Run Central Park

When I met my wife (at our 5th-year college reunion, but that’s another tale), I had just run my first marathon (in DC, spring of 2002) and was training for Chicago the coming October. In terms of endurance and leanness, I was at a lifetime peak. That summer, when we’d run loops of Central Park, I barely registered the hills. It wasn’t flat, but it wasn’t Gun Hill in Ithaca or Wager Hill in Penn Yan or other hills I’d either chosen (or been instructed) to run repeats on as I trained for upcoming lacrosse or soccer seasons. Central Park, when you’re in shape, is scenic and rolling, not harsh climbs. Cat Hill breaks up the flatter monotony of the more crowded southern section; the west side adds welcome variety to your stride. Harlem is steeper, but you shrug it off; what just went down has to go up. 

Fast forward a decade, and I’m pushing a double stroller around the loop like it’s a tackling sled stuck in mud (“Am I sure those tires are fully inflated?”) and feeling every degree of the grade. The Harlem hills rise like Lombard Street, and the once gentle humps on the West Side threatened to seize all forward progress. 

My kids are not still, quiet, sleeping babies. They are active, craning their bodies, heads, and necks to track a dog as we pass, reaching over the middle barrier to tug or smack their sibling. Their shifting weight wrecks the stroller's momentum, pushing it back into me, then jutting it forward. 

I’m the engine and the driver on this trek, but also a steward, mediator, negotiator (“we’ll go to the big slide if you can just stay seated until then.” “How long will it take?” “12 minutes,” I lie. There are three miles left; it’s closer to 30. “Run faster.” One says. “No, slow down, it’s too bumpy,” says the other.)

They’ll reach a hand high over their heads to request a water bottle or demand a snack. The favored snacks in the running stroller are the Entenmann’s chocolate chip bar (they have their own display case at the end of the aisle) and cups of Cheerios. I open wrappers with my teeth (typically at an inopportune time–on a hill or a turn, in a crowd) and hand them forward. They toss the trash back. 

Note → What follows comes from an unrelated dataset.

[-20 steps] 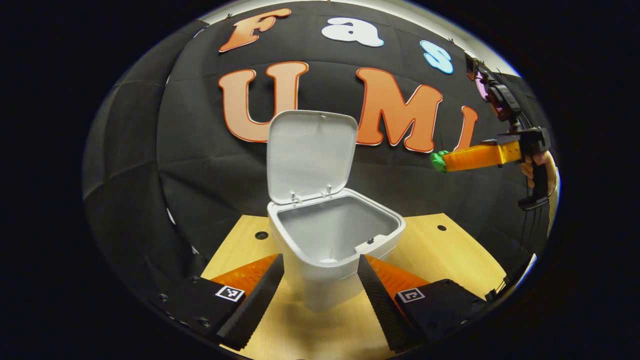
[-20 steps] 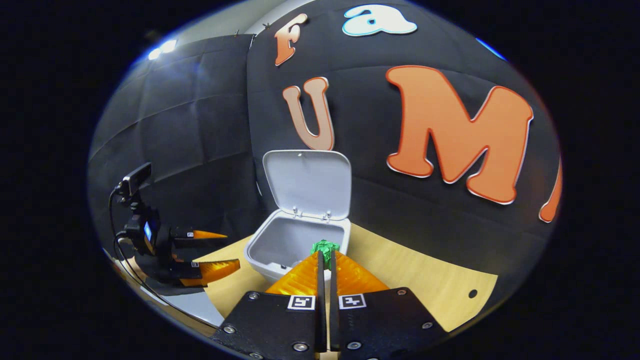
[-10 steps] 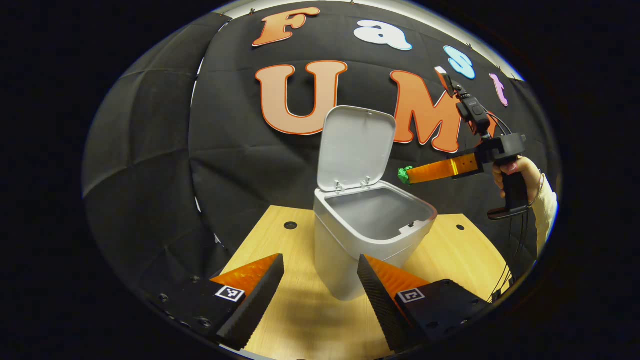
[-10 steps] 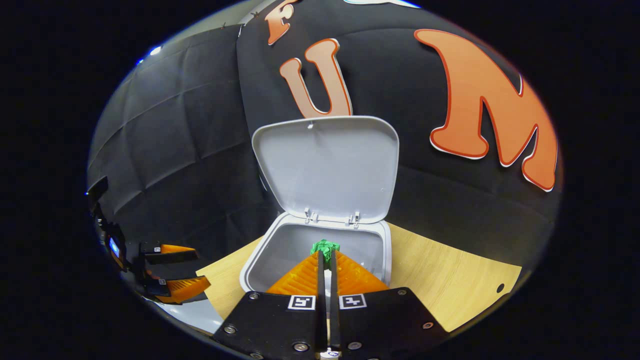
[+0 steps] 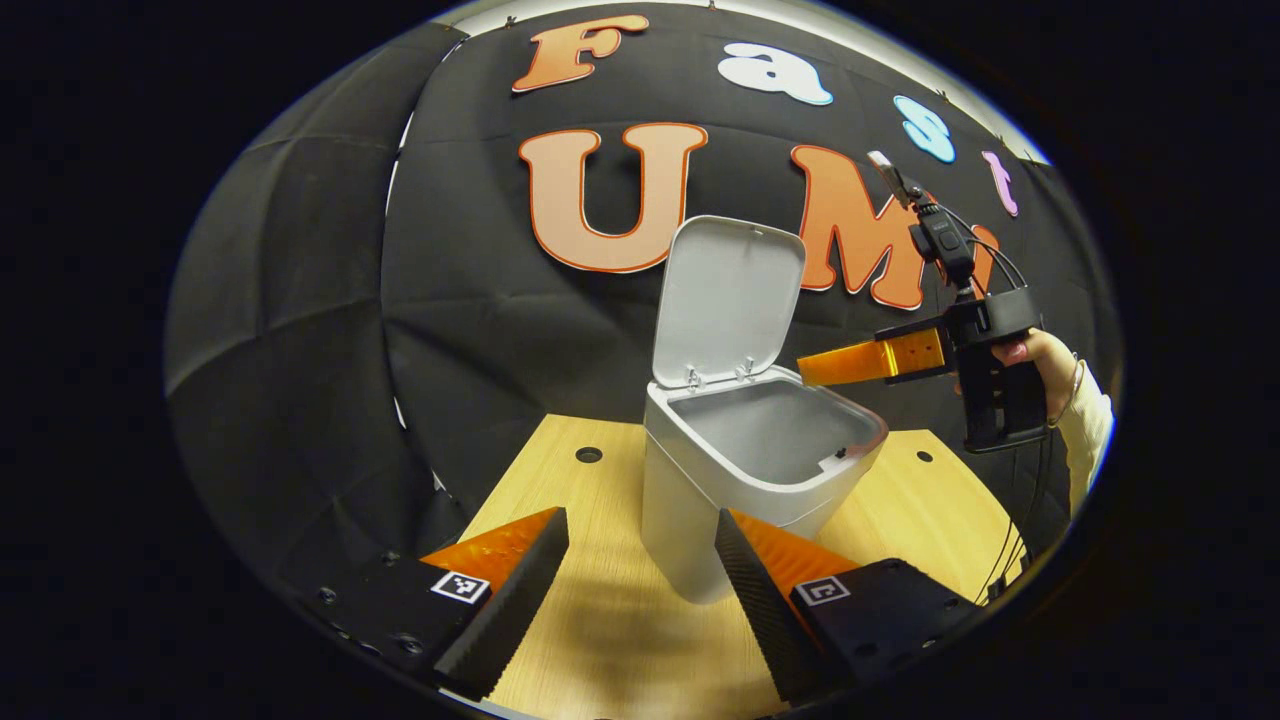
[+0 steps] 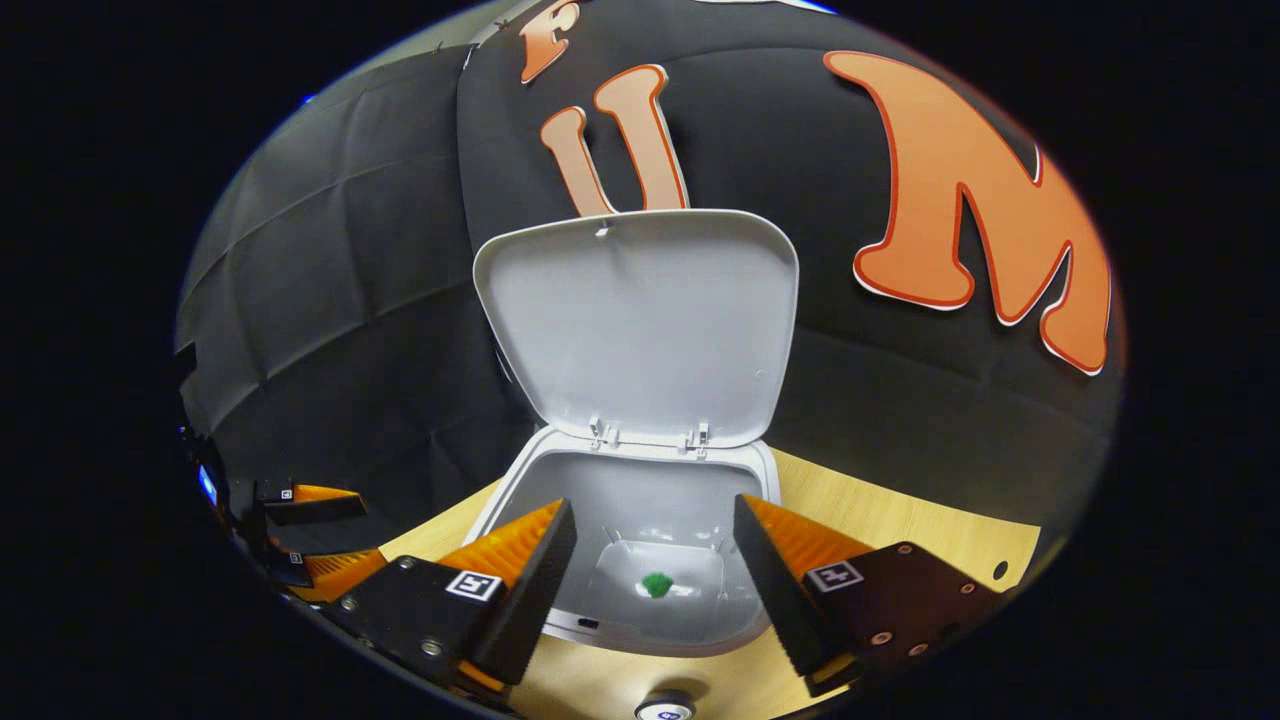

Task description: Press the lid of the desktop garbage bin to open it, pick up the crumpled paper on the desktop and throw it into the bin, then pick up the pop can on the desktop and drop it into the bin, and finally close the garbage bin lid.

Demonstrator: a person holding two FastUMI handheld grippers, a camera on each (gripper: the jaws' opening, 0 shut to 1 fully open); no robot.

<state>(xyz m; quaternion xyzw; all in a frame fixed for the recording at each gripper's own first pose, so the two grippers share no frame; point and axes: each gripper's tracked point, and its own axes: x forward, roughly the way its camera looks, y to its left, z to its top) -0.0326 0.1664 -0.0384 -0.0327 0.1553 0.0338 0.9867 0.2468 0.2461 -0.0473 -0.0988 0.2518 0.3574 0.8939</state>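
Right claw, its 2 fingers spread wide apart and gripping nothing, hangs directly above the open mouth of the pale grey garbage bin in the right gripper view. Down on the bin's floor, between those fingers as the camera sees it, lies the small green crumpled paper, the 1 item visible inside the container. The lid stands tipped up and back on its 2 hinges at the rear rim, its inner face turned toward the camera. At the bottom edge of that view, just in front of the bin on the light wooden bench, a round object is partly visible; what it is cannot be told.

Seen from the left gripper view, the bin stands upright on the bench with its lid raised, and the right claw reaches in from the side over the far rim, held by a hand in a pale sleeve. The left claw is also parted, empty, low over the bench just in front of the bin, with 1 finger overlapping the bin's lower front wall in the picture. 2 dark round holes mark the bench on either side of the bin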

On one of the jogs, these slow torturous jogs in which I’m mentally attempting to invent a raised handle bar addition to the BOB stroller that would allow me to run (at 6’2”) with my hands in a higher, more comfortable position instead of carpel-tunnel inducing misery, the Google Street-view car passes us on the Drive high on the east side above the reservoir and before the 102 transverse where one could decide to cheat the loop and take a rather flat shortcut before the road dives and curves down past the Rink and the Harlem Meer only to sharply rise again as the route moves south down the west side. 

When I push the double BOB, I can more easily excuse the taking of the shortcut. But whenever I do, it doesn’t seem to make the route significantly easier or shorter, just disappointing. 

We see the Google car go by and figure that, at some point, we will be frozen in time on the internet forever. After weeks of refreshing the view, it loads, and we can see ourselves. Our faces are blurred. My form is awful. The struggle looks real. The older child is practically out of the stroller, trying to peer into our wake. The younger one is reaching over to touch him? Hit him? Pull him back in?

You can still pull up that moment on Google Maps, zoom into Street View on the East Dr, and see us from August 2012. I have logged hundreds of miles in Central Park in the years when my knees allowed it. Once in the NYC Marathon, dozens of times in other NY Roadrunner races, but mostly on runs, solitary runs, runs with my wife, and runs pushing a stroller.  

Those couple of strides documented by happenstance are a favorite.


What does running in Central Park mean to you? The present, future, and past you.